Мама застыла на месте, посмотрела на папу таким взглядом, будто и упрекала его, и искала поддержки одновременно, но тот отвел глаза, поджав губы. И она вскрикнула, в его сторону, не мне, а ему, так будто они спорили об этой ситуации уже не раз, но она так и не смогла его убедить в своей правоте:
— А что я должна была делать? Сидеть и смотреть, как моя дочь умирает, а этот мерзкий ублюдок ходит, как ни в чем не бывало?!
— Она не умирала. — Поморщился папа, как будто мама говорила полную чушь.
— Да? Она потеряла два литра крови, она была на грани!
— Но все обошлось? Полина жива, а этот мальчик теперь будет сидеть в тюрьме, за то, что устроил самосуд.
— Нет. — Шокировано прошептала я, но меня никто не услышал, родители продолжали перебрасываться своими доводами, как мячиком для пин-понга. Мама кричала о том, что теперь все знают, что меня есть, кому защитить, и никто меня больше не тронет. Папа тоже перешел на крик, и утверждал, что из тюрьмы защищать не очень то получится. Я смотрела на них, и внутри меня все переворачивалось от ужаса. Игнат не может попасть в тюрьму. Это ошибка. Так быть не должно. — Ты должен вытащить его пап. — Прохрипела я, и осталась снова не услышанной. — Ты должен ему помочь. — Добавила громче.
Папины слова, которые он выкрикивал маме, оборвались. Он посмотрел на меня и нахмурился, будто я сказала какую-то несусветную чушь.
— Что? — Переспросил он, поморщившись.
— Ты должен ему помочь, ты должен вытащить его. — Повторила я.
— Нет. Не должен. — Фыркнул папа. — С чего бы это? Он знал, на что шел. Разве это нормально? Разве нормально то, что он сделал?
Мама открыла уже было рот, но я схватила ее за руку, останавливая.
— Папа, прошу тебя. — Заговорила я, умоляюще глядя на отца. — Клянусь, я больше ни о чем тебя не буду просить.
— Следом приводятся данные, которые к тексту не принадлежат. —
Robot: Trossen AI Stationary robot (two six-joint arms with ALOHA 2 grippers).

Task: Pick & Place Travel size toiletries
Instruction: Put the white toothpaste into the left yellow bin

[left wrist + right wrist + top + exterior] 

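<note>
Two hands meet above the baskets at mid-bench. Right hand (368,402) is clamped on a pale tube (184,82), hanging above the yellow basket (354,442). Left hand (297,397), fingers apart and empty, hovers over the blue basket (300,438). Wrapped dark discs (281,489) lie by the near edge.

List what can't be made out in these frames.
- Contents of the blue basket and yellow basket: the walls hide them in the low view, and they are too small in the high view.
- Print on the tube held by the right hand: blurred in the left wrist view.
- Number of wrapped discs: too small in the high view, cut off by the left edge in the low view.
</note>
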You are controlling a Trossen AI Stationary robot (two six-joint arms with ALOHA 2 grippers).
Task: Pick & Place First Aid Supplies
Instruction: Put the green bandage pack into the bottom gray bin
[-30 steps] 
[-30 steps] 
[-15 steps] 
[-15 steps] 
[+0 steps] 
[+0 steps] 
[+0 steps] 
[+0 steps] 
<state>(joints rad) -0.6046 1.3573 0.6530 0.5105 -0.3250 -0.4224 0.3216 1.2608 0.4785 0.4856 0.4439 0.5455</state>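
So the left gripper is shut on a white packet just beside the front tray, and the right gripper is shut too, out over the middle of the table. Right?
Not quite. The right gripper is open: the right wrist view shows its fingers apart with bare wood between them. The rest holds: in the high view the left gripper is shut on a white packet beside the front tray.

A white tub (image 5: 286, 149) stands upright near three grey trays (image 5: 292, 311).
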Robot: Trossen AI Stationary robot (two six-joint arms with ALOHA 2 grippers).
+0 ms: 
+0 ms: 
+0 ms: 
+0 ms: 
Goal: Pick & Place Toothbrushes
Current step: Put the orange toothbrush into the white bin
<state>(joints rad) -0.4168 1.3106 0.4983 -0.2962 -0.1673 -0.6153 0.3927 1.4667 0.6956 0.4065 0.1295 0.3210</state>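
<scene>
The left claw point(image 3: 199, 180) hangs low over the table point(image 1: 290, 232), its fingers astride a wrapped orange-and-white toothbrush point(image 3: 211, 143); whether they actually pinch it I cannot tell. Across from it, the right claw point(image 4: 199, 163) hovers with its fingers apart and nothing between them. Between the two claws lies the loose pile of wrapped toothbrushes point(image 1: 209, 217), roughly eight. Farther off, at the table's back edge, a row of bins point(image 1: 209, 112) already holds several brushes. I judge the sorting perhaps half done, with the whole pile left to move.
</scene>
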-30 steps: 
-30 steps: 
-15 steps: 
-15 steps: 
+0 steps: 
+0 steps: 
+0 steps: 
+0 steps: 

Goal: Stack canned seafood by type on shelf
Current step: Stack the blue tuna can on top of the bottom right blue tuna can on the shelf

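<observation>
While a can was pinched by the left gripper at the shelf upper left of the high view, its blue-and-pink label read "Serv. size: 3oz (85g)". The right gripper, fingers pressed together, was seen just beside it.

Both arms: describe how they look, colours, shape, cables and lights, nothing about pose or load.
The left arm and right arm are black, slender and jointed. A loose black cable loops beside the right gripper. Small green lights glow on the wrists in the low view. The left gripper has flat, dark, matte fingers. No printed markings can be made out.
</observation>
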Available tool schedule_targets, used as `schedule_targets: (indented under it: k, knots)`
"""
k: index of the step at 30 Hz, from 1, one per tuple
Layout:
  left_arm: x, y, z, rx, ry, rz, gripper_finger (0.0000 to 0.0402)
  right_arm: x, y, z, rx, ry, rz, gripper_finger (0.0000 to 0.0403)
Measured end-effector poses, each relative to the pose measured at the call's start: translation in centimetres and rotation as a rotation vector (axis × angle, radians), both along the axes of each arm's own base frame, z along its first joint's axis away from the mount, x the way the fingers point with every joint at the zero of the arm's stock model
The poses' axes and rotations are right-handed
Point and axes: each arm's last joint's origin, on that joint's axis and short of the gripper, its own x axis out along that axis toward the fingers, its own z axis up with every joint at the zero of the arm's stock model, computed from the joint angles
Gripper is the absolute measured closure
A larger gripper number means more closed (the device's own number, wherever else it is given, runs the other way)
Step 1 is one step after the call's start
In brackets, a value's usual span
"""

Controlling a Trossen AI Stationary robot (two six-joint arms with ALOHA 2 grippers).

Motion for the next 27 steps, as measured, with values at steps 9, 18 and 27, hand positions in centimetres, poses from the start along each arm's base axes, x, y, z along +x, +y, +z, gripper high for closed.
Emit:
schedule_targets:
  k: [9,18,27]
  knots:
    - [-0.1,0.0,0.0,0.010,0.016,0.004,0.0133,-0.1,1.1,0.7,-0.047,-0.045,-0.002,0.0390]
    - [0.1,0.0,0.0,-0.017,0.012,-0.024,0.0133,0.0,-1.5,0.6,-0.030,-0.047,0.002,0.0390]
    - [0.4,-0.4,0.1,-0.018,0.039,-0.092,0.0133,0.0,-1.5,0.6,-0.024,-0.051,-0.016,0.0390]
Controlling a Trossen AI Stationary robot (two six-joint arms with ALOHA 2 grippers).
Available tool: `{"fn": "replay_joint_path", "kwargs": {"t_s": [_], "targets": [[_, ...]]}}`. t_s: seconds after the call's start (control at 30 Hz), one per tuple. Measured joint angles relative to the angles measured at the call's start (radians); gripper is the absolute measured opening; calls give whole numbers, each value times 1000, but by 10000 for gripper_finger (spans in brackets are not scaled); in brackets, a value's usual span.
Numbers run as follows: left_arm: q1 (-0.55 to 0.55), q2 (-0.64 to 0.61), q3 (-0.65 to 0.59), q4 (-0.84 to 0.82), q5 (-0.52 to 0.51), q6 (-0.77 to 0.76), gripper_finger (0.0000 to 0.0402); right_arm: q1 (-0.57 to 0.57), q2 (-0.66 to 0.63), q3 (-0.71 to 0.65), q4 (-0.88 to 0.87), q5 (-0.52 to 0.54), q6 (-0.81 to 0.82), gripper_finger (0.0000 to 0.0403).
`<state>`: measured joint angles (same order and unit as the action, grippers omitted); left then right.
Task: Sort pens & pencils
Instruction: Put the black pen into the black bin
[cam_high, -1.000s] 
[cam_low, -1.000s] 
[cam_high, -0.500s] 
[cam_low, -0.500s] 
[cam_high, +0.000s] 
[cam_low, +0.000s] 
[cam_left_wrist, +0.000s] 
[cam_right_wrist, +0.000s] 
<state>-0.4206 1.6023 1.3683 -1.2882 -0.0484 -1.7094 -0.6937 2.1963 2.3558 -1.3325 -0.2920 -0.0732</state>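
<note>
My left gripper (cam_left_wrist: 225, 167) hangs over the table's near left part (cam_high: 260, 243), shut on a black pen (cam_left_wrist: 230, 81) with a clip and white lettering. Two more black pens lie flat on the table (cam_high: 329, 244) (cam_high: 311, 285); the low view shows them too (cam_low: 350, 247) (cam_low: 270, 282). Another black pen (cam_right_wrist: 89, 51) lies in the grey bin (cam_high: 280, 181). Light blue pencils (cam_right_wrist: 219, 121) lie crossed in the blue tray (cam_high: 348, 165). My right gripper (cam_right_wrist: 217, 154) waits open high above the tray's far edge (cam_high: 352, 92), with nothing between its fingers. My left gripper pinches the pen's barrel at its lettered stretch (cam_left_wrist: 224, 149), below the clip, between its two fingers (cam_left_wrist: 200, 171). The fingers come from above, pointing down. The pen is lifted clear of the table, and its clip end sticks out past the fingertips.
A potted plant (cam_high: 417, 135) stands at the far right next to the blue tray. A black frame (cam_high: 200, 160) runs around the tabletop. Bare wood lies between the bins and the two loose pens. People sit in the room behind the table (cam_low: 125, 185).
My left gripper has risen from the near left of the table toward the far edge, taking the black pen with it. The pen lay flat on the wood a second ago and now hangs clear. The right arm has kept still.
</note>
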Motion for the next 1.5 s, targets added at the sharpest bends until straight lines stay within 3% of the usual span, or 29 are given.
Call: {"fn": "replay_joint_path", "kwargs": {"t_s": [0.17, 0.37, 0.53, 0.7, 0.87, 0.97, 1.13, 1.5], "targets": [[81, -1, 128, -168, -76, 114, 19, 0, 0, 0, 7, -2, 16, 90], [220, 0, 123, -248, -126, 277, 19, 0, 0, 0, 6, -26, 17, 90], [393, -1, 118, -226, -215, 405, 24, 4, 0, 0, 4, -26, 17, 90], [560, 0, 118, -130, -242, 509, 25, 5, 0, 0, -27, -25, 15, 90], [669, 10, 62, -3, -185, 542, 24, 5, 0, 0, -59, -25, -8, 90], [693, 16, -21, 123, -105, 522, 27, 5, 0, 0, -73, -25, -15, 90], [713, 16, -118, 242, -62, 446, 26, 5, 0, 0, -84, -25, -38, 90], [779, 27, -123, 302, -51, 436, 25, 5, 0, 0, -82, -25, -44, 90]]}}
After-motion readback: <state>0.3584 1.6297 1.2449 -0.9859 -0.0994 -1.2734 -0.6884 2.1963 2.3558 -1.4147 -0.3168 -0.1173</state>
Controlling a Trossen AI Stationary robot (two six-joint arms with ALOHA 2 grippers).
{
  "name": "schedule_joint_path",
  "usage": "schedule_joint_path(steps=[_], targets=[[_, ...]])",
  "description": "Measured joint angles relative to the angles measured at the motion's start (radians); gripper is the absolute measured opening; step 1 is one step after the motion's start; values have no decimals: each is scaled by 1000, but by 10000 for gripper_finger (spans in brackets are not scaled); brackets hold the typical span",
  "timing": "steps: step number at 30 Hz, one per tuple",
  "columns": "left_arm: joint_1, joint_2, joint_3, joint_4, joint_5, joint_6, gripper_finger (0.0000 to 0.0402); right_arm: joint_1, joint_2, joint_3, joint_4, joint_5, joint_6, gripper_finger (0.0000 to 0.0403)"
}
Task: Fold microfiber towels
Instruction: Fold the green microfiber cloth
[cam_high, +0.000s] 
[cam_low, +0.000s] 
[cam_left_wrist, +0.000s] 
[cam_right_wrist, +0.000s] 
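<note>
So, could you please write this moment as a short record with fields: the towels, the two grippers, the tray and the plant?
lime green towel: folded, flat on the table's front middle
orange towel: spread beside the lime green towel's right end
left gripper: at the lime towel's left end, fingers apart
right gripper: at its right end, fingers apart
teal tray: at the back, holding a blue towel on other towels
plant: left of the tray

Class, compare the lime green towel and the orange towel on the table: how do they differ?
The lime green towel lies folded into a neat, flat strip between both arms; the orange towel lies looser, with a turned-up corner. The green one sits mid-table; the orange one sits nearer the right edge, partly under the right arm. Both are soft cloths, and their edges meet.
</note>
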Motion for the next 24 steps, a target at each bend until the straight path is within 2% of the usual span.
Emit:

Никогда. Я обещаю. Я все, что хочешь, сделаю. — Мои глаза наполнились слезами. Я готова была ползать перед отцом на коленях, умолять, требовать, рыдать. Я готова была сделать все, лишь бы Игнат был на свободе. Все это какая-то дикость. Все это неправильно. Он не должен был ходить туда и делать то, что сделал. Он не должен был пострадать от этой проклятой ситуации. Он ведь хороший, он другой… Нельзя позволить, чтобы ему тоже сломали жизнь. Хватит. Хватит покалеченных судеб. Так быть не должно. Это неправильно. Неправильно…
Я сидела, раскачивалась взад-вперед, и смотрела на папу, а из моих глаз уже нескончаемым потоком лились слезы.